In the study, the team of investigators looked at the beverage consumption of 7,445 students who participated in the Early Childhood Longitudinal Study Kindergarten Class of 1998-1999 (ECLS-K). The ECLS-K, a nationally representative study of children between kindergarten to eighth grade, included a food consumption questionnaire that polled students on the frequency of consumption and amount of consumption of milk, 100% fruit juice, and sweetened beverages.

The researchers then compared the data to determine changes in consumption over a period of time. They factored in demographic traits, socioeconomic status, and things such as if the student attended public or private school education, if the child participated in a free or reduced-price lunch program, and if the child regularly ate breakfast or lunch. Lastly, they included nutrition measurements that looked at consumption of fruits, vegetables, and fast food.
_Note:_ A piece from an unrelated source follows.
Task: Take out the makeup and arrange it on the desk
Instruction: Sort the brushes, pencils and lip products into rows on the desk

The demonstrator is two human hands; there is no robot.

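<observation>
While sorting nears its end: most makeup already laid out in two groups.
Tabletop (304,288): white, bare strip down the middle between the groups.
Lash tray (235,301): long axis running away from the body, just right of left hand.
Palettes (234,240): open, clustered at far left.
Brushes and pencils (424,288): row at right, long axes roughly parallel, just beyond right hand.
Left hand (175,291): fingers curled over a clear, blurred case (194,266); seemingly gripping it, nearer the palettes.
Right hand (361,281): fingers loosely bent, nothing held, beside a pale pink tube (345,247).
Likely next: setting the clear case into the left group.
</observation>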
Based on the results, children appeared to consume fewer calories of beverages between the fifth and eighth grade. With that, milk consumption dropped while the consumption of 100% fruit juice rose. As well, milk consumption declined even more so for children who sipped sweetened beverages as opposed to those who drank none. The findings showed that there was a sharper drop in milk consumption for children who had daily consumption of sweetened beverages; these students tended to have an average of two fewer glasses of milk when they were enrolled in the eighth grade as opposed to when they were in fifth grade. Furthermore, males and whites drank the most sweetened beverages. Those who drank sugary drinks on a daily basis were often enrolled in public school, consumed breakfast and school lunch on a regular basis, and participated in a free or reduced-price school lunch program.

On the other hand, the researchers found that changes in children´s consumption of milk and juice weren´t related to changes of consumption of soda. As a result, they concluded that sweetened beverages did not replace other kinds of drinks. Over the three-year period, children who upped their milk consumption also upped their juice consumption.

“Analysis of multiple subpopulations indicates that milk and juice consumption increased or decreased in tandem for most children," noted Oza-Frank in the statement.

The scientists recommend that total beverage intake should be tracked as children who drink more of one high caloric beverage will tend to pick up in their consumption of other high caloric drinks.

"It's important for [food and nutrition practitioners] to help children and families understand that caloric beverages, even those that are generally healthful, contribute to children's total calorie intake and must be moderated as a part of a healthy diet," concluded Oza-Frank in the statement.